Cientos de miles de iraníes participaron el viernes en una manifestación organizada por el gobierno para mostrar resistencia tras meses de conflicto, comprometiéndose a tomar las armas en la mayor demostración de este tipo desde los ataques de Estados Unidos e Israel en febrero.
Las autoridades han impulsado la movilización y enfatizado la unidad nacional mientras la economía se debilita, afectada por un bloqueo naval estadounidense a puertos iraníes y nuevas sanciones de Washington que agravan las dificultades económicas.
Las cifras relativas a quienes se ofrecieron como voluntarios para recibir un entrenamiento militar limitado y participar en la iniciativa llamada “Janfaday-e Iran” (“Quienes sacrifican sus vidas por Irán”) variaron según las fuentes.
Los participantes marcharon por el centro de Teherán con uniformes de combate y banderas, mientras la prensa estatal alentaba a la población a unirse y anunciaba que el adiestramiento con fusiles de asalto comenzaría pronto.
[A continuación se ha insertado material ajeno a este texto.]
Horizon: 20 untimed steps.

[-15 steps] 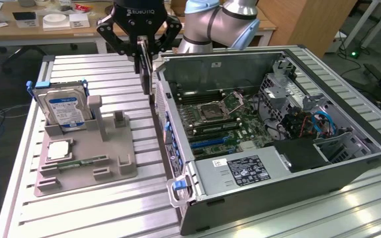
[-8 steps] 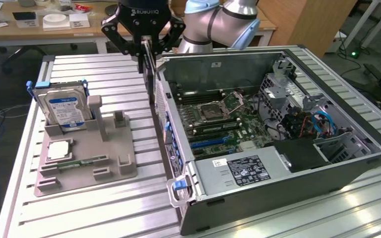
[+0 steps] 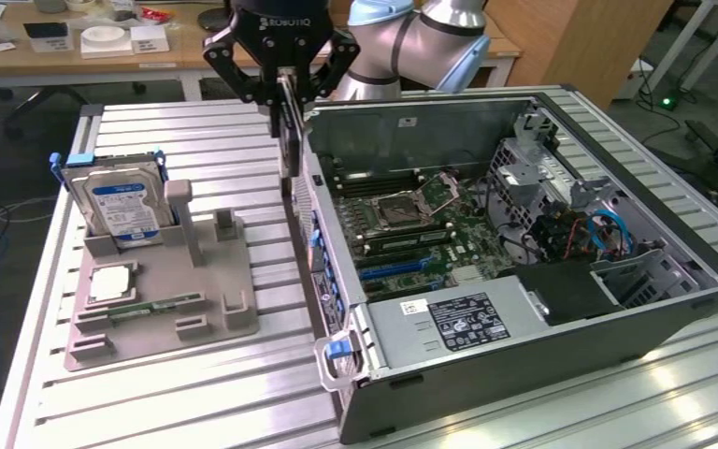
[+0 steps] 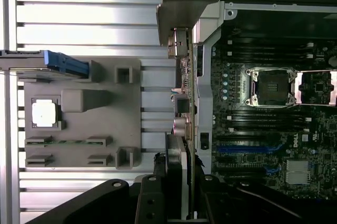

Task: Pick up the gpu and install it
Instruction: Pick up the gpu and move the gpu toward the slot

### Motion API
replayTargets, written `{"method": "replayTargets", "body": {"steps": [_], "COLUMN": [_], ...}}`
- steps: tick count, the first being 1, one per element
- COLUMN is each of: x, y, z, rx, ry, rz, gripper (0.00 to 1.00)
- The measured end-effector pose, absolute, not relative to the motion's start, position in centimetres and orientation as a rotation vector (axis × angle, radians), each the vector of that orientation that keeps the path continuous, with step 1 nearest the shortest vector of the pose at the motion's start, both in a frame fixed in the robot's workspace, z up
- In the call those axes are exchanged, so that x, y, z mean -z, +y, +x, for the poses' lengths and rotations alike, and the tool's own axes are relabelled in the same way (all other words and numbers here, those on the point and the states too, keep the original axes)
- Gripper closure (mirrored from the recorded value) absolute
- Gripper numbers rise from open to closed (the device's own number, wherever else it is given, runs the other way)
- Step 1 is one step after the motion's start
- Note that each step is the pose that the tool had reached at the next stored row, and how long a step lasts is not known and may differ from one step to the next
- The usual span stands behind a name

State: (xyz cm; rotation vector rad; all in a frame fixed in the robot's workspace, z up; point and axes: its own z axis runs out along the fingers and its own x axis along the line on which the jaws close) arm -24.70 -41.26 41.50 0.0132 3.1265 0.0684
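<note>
My gripper (image 3: 281,92) hangs shut on the gpu (image 3: 289,140), a thin dark card held on edge and pointing down. The card is in the air just outside the near side wall of the open computer case (image 3: 522,360), between the case and the grey holder tray (image 3: 216,281). In the wrist view the gpu (image 4: 181,103) runs edge-on from my gripper (image 4: 180,203) out to its silver end bracket (image 4: 184,3), alongside the case wall. The motherboard (image 3: 422,224) with its blue slots (image 4: 247,149) lies inside the case.
The grey holder tray carries an upright silver hard drive (image 3: 116,201), a CPU chip (image 3: 109,282) and a green memory stick (image 3: 153,307). Its two upright posts (image 3: 228,226) stand bare. The ribbed metal table (image 3: 160,402) surrounds both. Desks with clutter sit behind.
</note>
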Motion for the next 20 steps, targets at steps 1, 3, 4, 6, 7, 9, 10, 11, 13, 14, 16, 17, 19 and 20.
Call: {"method": "replayTargets", "body": {"steps": [1,3,4,6,7,9,10,11,13,14,16,17,19,20], "x": [-41.5,-41.5,-41.5,-41.5,-41.5,-41.5,-41.5,-41.5,-41.5,-41.5,-41.5,-41.5,-41.5,-41.5], "y": [-41.3,-41.3,-41.3,-41.3,-41.3,-41.3,-41.3,-41.3,-41.3,-41.3,-41.3,-41.3,-41.3,-41.3], "z": [-24.6,-24.4,-24.3,-24.1,-24.0,-23.8,-23.7,-23.6,-23.4,-23.3,-23.1,-23.0,-22.7,-22.6], "rx": [-0.068,-0.068,-0.068,-0.068,-0.068,-0.068,-0.068,-0.069,-0.068,-0.068,-0.068,-0.068,-0.069,-0.068], "ry": [3.126,3.126,3.126,3.126,3.126,3.126,3.126,3.126,3.126,3.126,3.126,3.126,3.126,3.126], "rz": [0.013,0.013,0.013,0.013,0.013,0.013,0.013,0.013,0.013,0.013,0.013,0.013,0.013,0.013], "gripper": [0.72,0.72,0.72,0.72,0.72,0.72,0.72,0.72,0.72,0.72,0.72,0.72,0.72,0.72]}}
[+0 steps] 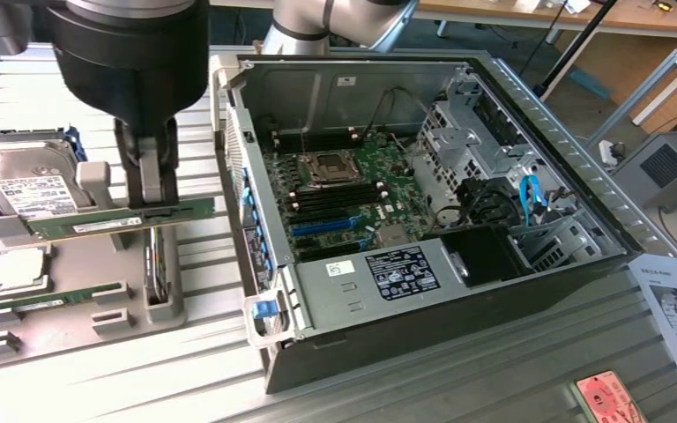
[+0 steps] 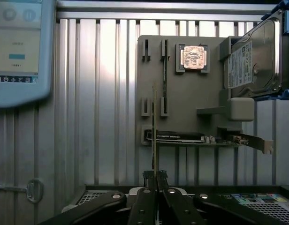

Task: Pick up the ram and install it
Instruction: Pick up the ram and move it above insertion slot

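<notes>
Above the grey tray (image 1: 80, 269) at the exterior view's left, the fingers (image 1: 151, 181) pinched the ram (image 1: 98, 225) by its upper edge, clear of the tray. Pick-up judged complete; installation outstanding. Seating would call for squaring the stick to a motherboard (image 1: 351, 189) memory slot.

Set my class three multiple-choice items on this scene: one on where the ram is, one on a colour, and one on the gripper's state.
1. Where is the ram?
A seated inside the computer case
B held above the tray
C lying flat in the tray

2. What colour is the tray?
A red
B grey
C yellow

3. How is the gripper?
A wide open
B shut on the ram
C shut on nothing

Key:
1 B, the stick hangs between the fingers over the tray.
2 B, its bare surface is grey.
3 B, both fingers pinch the stick's upper edge.
</notes>
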Robot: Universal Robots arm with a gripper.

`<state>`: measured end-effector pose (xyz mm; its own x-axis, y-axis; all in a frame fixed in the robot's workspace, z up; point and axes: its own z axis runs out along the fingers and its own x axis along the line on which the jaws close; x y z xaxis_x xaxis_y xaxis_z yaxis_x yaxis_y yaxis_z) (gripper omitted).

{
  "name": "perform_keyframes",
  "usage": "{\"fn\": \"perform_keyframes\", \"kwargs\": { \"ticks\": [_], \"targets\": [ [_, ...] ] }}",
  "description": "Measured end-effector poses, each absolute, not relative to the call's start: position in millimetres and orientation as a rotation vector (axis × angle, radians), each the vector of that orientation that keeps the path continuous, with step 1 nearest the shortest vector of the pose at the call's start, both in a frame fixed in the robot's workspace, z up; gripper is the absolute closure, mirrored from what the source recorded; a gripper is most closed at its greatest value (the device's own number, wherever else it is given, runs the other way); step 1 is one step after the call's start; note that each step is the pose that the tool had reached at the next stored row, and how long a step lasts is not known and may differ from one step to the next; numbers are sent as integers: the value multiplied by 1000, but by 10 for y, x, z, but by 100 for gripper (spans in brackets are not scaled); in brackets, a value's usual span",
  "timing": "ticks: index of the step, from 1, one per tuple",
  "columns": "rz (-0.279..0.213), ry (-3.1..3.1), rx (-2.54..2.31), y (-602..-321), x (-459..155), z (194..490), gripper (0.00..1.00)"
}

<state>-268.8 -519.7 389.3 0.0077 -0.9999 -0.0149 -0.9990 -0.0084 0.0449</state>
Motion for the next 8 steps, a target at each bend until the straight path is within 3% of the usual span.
{"fn": "perform_keyframes", "kwargs": {
  "ticks": [8],
  "targets": [
    [-66, -2197, 2214, -5196, -2450, 3893, 88]
  ]
}}
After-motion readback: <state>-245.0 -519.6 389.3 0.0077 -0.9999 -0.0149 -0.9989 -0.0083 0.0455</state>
Los voluntarios se plantean como una capa adicional de seguridad junto a la Guardia Revolucionaria y el Basij, la fuerza voluntaria. El jefe de la Guardia en Teherán, general Hassan Hassanzadeh, afirmó que más de 600.000 personas se habían inscrito y que se esperaba que superaran el millón los que recibieran entrenamiento.
Por la mañana, la televisión estatal estimó que más de 300.000 personas estaban en las calles. El nuevo jefe del Basij, Hossein Taeb, dijo al inicio del acto que los voluntarios estarían listos para una “defensa en toda regla” y que se realizarían concentraciones similares en otras ciudades.
Taeb sostuvo que los nuevos reclutas causarían una “pesadilla” a los enemigos de la República Islámica. El presidente Masoud Pezeshkian, comandantes militares y otros altos cargos presenciaron el desfile. Algunos asistentes pisaron banderas de Estados Unidos e Israel y se escucharon consignas como “Muerte a Estados Unidos” y “Muerte a Israel”.
Marzieh Afaghi, de 24 años, dijo que asistió con su esposo y su hijo para mostrar que los iraníes no temen las amenazas externas. “Nadie en la historia ha podido invadir Irán y quedarse”, afirmó.
La manifestación también sirvió para exhibir material militar: se desplegaron baterías antiaéreas y mujeres de la Guardia, con pañuelos negros, se ubicaron junto a ametralladoras montadas en camiones.
La Guardia mostró drones que, según sus responsables, se han usado repetidamente contra embarcaciones en el estrecho de Ormuz, una vía clave que Irán controla desde el inicio del conflicto. El bloqueo ha afectado seriamente el envío de petróleo y gas del golfo Pérsico. El acto sugirió además que líderes conservadores como Taeb podrían estar más dispuestos a reprimir protestas contra el régimen.
En enero, poco antes del inicio de la guerra, se registraron protestas masivas en todo el país motivadas por la precaria situación económica y otras quejas más amplias; activistas afirman que la represión posterior dejó más de 7.000 muertos y decenas de miles de detenidos.
En mayo, funcionarios afirmaron que más de 30 millones de iraníes —de una población cercana a los 90 millones— se habían ofrecido como voluntarios mediante un formulario en línea o en concentraciones públicas para apoyar a la teocracia. The Associated Press no pudo confirmar de forma independiente esa cifra.